A primeira a pagar é a pobre da mãe. Esta passa a ser a culpada de tudo. De tudo que deu errado, diga-se de passagem.
E agora comigo tudo mudou, sou outra pessoa, diz a analisada: ele, ela , todo mundo vai ouvir o que tenho a dizer, não guardo mais, só faço o que quero, doa a quem doer. E por aí vai ela, esbravejando...
Os que estão em volta se possível se afastam. Maridos se separam, amigos brigam, e aqueles que não têm outro jeito, aturam.
Tudo parece sem solução, pois, no mundo atual, o importante é ser feliz . Afinal, como ter problemas num mundo tão perfeito! Num tempo tão irreal que chega a querer fazer do trabalho um lazer e, do lazer, um dever...
Foi, nesta encruzilhada, que ouvi da Viviane, a filósofa, na sala de aula, numa das terças à tarde onde nos conta tudo sobre o sofrimento, o trágico, o inevitável, os segredos de seu amigo Schiller, no que se refere aos cuidados de si.
Para cuidar de si, disse ela, você tem que ter um interior transbordante e um exterior limitado, tem que ser educado, delicado com os que o cercam.
Mas e agora, onde fica o analisado? O que vai fazer com sua sombra, com seu excesso que não pode mais ser derramado?... Como ele fica?...Onde fica?... Para que lugar vai aquele entulho trágico que o sufoca.
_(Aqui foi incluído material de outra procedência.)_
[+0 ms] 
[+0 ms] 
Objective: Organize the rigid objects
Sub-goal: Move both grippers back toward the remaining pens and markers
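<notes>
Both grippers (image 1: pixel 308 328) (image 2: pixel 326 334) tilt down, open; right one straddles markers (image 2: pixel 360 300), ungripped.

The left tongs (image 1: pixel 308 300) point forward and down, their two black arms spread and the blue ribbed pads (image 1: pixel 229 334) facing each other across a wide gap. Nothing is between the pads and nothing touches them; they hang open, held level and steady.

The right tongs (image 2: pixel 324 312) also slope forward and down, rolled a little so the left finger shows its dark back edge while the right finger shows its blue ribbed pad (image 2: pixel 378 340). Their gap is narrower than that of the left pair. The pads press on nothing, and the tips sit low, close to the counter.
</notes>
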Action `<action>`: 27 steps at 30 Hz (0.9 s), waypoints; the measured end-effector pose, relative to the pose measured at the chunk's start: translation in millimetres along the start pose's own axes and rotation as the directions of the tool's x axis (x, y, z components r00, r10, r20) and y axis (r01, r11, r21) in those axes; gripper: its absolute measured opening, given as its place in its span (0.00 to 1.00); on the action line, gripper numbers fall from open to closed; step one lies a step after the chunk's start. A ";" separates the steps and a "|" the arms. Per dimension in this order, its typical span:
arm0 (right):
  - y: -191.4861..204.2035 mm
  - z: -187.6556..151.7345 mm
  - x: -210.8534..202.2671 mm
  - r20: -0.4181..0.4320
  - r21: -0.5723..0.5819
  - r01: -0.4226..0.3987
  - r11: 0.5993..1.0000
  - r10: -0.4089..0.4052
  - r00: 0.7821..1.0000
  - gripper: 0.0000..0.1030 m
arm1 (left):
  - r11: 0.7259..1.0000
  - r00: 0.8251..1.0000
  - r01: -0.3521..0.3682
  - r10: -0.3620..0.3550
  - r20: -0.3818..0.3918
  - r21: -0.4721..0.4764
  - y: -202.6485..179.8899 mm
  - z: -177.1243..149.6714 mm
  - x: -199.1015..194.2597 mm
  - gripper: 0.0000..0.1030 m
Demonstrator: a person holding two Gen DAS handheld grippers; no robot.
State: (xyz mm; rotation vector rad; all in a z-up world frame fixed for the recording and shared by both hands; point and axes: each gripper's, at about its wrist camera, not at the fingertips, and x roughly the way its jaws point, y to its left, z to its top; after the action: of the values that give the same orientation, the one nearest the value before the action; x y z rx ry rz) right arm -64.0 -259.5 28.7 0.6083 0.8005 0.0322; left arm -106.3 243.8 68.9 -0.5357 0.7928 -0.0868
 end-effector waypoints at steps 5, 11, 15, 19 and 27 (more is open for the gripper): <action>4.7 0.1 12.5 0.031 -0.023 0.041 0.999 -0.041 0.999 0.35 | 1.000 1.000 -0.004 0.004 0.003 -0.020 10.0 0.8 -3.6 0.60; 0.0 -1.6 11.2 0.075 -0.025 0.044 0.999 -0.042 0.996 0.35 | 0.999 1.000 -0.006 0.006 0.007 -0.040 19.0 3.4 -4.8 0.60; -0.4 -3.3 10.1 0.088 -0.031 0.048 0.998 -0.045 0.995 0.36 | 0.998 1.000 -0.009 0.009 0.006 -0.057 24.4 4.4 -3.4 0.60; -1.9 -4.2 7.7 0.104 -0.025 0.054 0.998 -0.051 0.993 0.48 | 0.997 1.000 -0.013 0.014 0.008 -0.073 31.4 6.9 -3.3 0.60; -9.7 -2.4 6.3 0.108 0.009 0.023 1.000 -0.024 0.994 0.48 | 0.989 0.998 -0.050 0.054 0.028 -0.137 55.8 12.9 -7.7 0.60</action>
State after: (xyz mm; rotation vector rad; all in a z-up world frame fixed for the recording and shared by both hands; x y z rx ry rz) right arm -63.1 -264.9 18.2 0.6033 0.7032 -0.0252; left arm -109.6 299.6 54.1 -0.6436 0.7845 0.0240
Ele, agora, de novo, tão delicado...
Mas que é isso, falou Nietzsche, pulando de dentro do Zaratustra que estava sobre a mesa . Não vos fazeis de delicados, pois não passais de bestas de carga.
O analisado, catatônico, olha para Viviane que invoca os sábios.
Nietzsche fita Schiller já presente, que chama o detetive Sherlock Holmes para responder. Este aspira fumaça de seu cachimbo, dá três baforadas e fala após uma pausa e um pigarro.
_ Elementar, caros colegas, a saída para a angústia que fica presa no peito, para a depressão que nos paralisa , é uma só: a ARTE.